*Task prompt*: The answer must consist of each line below that contains the string "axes".

*Source material*:
BEGIN

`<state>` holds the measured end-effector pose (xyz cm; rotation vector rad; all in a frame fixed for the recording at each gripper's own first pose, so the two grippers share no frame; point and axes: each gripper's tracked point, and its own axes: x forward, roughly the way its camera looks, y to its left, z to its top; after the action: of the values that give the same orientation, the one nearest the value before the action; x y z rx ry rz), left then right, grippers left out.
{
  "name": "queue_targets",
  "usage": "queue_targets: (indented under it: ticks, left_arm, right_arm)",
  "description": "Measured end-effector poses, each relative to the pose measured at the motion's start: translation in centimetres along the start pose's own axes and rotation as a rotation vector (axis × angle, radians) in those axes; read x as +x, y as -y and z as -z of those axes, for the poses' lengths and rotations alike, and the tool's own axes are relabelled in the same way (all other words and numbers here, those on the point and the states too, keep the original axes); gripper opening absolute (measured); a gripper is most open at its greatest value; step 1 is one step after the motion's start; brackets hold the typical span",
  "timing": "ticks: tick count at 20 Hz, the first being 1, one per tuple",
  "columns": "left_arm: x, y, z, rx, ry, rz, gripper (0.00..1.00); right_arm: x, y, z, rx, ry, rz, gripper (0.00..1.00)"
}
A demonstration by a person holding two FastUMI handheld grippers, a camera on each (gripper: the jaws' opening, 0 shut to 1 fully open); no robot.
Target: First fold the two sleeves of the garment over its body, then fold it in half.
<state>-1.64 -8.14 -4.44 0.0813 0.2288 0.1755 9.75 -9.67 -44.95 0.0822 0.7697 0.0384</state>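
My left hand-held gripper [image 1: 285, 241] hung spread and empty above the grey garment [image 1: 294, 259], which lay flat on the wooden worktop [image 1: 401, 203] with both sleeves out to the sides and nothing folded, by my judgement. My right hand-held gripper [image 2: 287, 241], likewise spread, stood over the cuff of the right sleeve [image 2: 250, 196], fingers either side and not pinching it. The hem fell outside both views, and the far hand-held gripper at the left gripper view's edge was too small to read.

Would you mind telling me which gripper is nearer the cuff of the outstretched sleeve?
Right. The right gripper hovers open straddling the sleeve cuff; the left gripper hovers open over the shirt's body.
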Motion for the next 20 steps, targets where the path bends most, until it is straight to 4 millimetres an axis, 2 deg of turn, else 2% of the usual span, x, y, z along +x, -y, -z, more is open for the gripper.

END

*Exercise output*:
`<state>` holds the measured end-effector pose (xyz cm; rotation vector rad; all in a frame fixed for the recording at each gripper's own first pose, so the two grippers share no frame; point and axes: each gripper's tracked point, and its own axes: x forward, roughly the way its camera looks, y to its left, z to its top; after the action: of the values that give the same orientation, the one nearest the value before the action; x y z rx ry rz), left then right, grippers left out.
  "description": "Measured end-effector poses, each relative to the pose measured at the motion's start: translation in centimetres along the start pose's own axes and rotation as a rotation vector (axis × angle, radians) in those axes; read x as +x, y as -y and z as -z of those axes, for the poses' lengths and rotations alike, and the tool's own axes are relabelled in the same way (all other words and numbers here, those on the point and the states too, keep the original axes); gripper opening absolute (measured); a gripper is most open at its greatest value; step 1 is one step after the motion's start; brackets hold the typical span",

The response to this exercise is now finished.